On Thu, Dec 17, 2020 at 12:24:05PM -0800, Andre Guedes wrote:
> Hi,
> 
> This series adds AF_XDP zero-copy feature to igc driver.
> 
> The initial patches do some code refactoring, preparing the code base to
> land the AF_XDP zero-copy feature, avoiding code duplications. The last
> patches of the series are the ones implementing the feature.
> 
> The last patch which indeed implements AF_XDP zero-copy support was
> originally way too lengthy so, for the sake of code review, I broke it
> up into two patches: one adding support for the RX functionality and the
> other one adding TX support. Feel free to squash those two patches when
> pushing the series to net-next if you find appropriate.

Generally this looks good! I had only minor comments.
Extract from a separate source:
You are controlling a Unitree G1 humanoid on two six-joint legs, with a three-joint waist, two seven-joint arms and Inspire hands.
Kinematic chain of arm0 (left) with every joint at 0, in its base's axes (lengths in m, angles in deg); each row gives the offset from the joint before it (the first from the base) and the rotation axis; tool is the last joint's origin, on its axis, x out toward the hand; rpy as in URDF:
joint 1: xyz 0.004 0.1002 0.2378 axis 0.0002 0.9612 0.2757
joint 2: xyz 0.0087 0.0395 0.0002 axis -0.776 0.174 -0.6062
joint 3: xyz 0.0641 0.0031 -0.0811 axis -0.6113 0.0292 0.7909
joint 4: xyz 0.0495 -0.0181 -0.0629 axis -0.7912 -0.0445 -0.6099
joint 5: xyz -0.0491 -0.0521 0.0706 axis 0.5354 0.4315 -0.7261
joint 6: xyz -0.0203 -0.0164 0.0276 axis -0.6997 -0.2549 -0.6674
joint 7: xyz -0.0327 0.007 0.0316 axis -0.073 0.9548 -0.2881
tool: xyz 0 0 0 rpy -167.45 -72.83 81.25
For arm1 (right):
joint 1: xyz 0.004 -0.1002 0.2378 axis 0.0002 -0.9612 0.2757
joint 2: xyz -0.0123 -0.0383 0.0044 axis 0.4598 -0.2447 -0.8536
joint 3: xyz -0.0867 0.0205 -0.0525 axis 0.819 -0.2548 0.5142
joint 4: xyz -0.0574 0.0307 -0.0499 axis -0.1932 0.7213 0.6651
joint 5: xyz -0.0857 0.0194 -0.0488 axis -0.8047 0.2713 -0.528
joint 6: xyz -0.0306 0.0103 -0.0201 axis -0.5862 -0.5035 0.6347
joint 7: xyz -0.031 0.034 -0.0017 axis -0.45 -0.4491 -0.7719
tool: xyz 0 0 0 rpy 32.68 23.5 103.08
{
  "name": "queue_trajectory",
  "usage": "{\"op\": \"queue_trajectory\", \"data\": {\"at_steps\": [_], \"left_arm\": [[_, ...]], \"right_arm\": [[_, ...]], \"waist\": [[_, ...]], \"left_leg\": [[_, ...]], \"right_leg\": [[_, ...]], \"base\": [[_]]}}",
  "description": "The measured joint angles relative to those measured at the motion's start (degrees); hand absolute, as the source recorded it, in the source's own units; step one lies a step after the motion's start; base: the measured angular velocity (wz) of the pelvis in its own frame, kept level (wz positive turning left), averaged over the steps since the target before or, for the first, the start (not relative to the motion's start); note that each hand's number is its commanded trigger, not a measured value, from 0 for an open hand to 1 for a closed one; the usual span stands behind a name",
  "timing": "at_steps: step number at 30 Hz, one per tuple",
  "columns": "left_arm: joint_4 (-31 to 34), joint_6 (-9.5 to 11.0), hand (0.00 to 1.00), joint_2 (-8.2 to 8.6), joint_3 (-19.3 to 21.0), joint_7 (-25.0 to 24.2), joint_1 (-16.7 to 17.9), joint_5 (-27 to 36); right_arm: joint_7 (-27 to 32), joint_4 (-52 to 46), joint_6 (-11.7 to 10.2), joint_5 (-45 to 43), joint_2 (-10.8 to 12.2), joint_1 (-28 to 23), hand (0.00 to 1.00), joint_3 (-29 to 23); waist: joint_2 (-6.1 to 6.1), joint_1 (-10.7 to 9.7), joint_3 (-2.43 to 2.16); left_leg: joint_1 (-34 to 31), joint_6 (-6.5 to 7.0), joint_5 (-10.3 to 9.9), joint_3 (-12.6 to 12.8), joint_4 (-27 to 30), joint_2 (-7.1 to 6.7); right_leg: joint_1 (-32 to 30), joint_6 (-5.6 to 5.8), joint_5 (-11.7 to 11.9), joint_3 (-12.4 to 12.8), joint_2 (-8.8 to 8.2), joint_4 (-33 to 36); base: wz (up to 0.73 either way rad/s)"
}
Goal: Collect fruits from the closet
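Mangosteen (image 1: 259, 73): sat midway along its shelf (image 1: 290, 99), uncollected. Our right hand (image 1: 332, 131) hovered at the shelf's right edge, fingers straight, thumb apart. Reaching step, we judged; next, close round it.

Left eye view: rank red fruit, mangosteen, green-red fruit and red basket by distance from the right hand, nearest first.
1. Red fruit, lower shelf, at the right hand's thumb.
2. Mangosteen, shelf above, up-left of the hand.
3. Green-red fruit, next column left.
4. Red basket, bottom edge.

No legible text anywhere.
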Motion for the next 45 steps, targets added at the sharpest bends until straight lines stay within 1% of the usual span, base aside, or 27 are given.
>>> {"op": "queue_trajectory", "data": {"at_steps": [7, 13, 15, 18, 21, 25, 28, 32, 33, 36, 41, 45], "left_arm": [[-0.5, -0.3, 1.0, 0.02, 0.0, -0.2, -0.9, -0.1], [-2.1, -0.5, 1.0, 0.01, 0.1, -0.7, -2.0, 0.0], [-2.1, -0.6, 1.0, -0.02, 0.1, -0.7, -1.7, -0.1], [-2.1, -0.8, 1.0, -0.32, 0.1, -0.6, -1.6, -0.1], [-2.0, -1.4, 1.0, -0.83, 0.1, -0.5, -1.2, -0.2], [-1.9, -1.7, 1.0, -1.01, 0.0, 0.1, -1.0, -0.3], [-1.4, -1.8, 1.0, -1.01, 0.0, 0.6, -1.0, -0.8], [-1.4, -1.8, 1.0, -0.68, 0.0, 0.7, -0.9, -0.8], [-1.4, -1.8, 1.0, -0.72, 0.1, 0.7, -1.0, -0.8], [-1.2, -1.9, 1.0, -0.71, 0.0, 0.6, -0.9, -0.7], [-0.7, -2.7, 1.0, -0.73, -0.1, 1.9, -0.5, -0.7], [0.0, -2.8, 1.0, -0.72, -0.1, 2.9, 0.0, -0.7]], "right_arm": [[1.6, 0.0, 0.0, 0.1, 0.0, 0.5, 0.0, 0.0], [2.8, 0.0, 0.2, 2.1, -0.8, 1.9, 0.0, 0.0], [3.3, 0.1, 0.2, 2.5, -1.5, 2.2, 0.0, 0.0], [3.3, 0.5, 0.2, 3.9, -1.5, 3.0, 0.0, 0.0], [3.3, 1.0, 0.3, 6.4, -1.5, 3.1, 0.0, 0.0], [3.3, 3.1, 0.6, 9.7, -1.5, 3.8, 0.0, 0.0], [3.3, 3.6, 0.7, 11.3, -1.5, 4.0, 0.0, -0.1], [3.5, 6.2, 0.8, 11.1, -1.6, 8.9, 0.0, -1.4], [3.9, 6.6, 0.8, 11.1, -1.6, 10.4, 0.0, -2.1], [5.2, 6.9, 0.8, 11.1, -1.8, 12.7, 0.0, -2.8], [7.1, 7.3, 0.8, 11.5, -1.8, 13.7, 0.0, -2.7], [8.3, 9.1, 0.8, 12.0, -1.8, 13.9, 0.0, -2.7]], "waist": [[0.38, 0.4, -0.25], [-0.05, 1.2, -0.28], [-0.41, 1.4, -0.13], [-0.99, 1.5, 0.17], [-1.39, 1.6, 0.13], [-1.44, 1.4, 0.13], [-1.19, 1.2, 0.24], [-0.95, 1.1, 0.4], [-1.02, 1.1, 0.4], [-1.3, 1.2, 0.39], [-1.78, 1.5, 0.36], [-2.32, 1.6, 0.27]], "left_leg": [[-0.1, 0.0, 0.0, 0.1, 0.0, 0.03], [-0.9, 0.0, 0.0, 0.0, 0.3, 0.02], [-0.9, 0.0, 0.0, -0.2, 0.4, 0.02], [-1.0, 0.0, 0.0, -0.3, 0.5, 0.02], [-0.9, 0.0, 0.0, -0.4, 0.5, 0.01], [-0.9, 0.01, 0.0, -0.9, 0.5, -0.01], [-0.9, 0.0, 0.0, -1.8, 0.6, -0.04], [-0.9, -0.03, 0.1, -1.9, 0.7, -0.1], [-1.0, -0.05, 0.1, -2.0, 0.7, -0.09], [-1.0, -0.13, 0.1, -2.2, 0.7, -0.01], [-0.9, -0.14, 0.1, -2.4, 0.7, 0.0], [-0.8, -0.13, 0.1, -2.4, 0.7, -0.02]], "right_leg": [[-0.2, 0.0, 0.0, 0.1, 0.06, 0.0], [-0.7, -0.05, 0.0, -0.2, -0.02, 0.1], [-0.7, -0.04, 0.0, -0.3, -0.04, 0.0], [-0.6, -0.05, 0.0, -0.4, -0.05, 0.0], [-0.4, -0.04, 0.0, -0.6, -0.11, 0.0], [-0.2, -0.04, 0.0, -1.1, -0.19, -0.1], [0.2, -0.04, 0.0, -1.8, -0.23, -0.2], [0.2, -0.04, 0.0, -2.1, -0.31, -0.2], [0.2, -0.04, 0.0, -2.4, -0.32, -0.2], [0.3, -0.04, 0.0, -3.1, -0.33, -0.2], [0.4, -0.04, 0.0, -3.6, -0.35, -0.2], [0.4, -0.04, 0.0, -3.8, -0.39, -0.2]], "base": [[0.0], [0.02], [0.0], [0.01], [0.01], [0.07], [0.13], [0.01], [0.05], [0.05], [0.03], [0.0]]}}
I'm interested how are you going to utilize the AF_XDP ZC, probably
something related to TSN ;)

> 
> Best,
> Andre
> 
> Andre Guedes (10):
>   igc: Move igc_xdp_is_enabled()
>   igc: Refactor igc_xdp_run_prog()
>   igc: Refactor igc_clean_rx_ring()
>   igc: Refactor XDP rxq info registration
>   igc: Introduce igc_update_rx_stats()
>   igc: Introduce igc_update_tx_stats()
>   igc: Introduce igc_unmap_tx_buffer() helper
>   igc: Replace IGC_TX_FLAGS_XDP flag by an enum
>   igc: Enable RX via AF_XDP zero-copy
>   igc: Enable TX via AF_XDP zero-copy
> 
>  drivers/net/ethernet/intel/igc/igc.h      |  33 +-
>  drivers/net/ethernet/intel/igc/igc_base.h |   2 +
>  drivers/net/ethernet/intel/igc/igc_main.c | 650 ++++++++++++++++++----
>  drivers/net/ethernet/intel/igc/igc_xdp.c  | 107 +++-
>  drivers/net/ethernet/intel/igc/igc_xdp.h  |   8 +-
>  5 files changed, 672 insertions(+), 128 deletions(-)
> 
> -- 
> 2.29.2
> 

^ permalink raw reply	[flat|nested] 30+ messages in thread

* [Intel-wired-lan] [PATCH 04/10] igc: Refactor XDP rxq info registration
  2020-12-22 12:32       ` Maciej Fijalkowski
@ 2020-12-22 17:43         ` Andre Guedes
  2020-12-22 20:59           ` Maciej Fijalkowski
  0 siblings, 1 reply; 30+ messages in thread
From: Andre Guedes @ 2020-12-22 17:43 UTC (permalink / raw)
  To: intel-wired-lan

Quoting Maciej Fijalkowski (2020-12-22 04:32:05)
> > > > @@ -536,6 +539,9 @@ static void igc_configure_rx_ring(struct igc_adapter *adapter,
> > > >       u32 srrctl = 0, rxdctl = 0;
> > > >       u64 rdba = ring->dma;
> > > >  
> > > > +     WARN_ON(xdp_rxq_info_reg_mem_model(&ring->xdp_rxq,
> > > > +                                        MEM_TYPE_PAGE_SHARED, NULL));
> > > 
> > > You should do the unroll in case it fails just like it was done in
> > > igc_xdp_register_rxq_info.
> > 
> > This was inspired in ixgbe driver.
> > 
> > The only reason xdp_rxq_info_reg_mem_model() could fail here is if xdp_rxq
> > wasn't registered. However, this is very unlikely to happen since it is
> > registered in igc_setup_rx_resources() which is always called before
> > igc_configure_rx_ring(). The WARN_ON() macro is used just in case.
> 
> Agreed on that but let's not disregard the other failure cases that can
> happen by saying that it can only fail when xdp_rxq wasn't registered.
> 
> I believe that functions returning statuses have been written in such way
> for some reason, so I feel that ignoring error statuses is a wrong
> attitude.
> 
> For example, igc_setup_all_rx_resources return value is ignored in
> igc_request_irq, but in __igc_open it is checked. Why?
> 
> One last thing is that all other drivers besides igb/ixgbe do the error
> handling.

Agreed. I have another series with some fixes to the driver that I'm working
on. I can fix the issue with igc_request_irq() on that series.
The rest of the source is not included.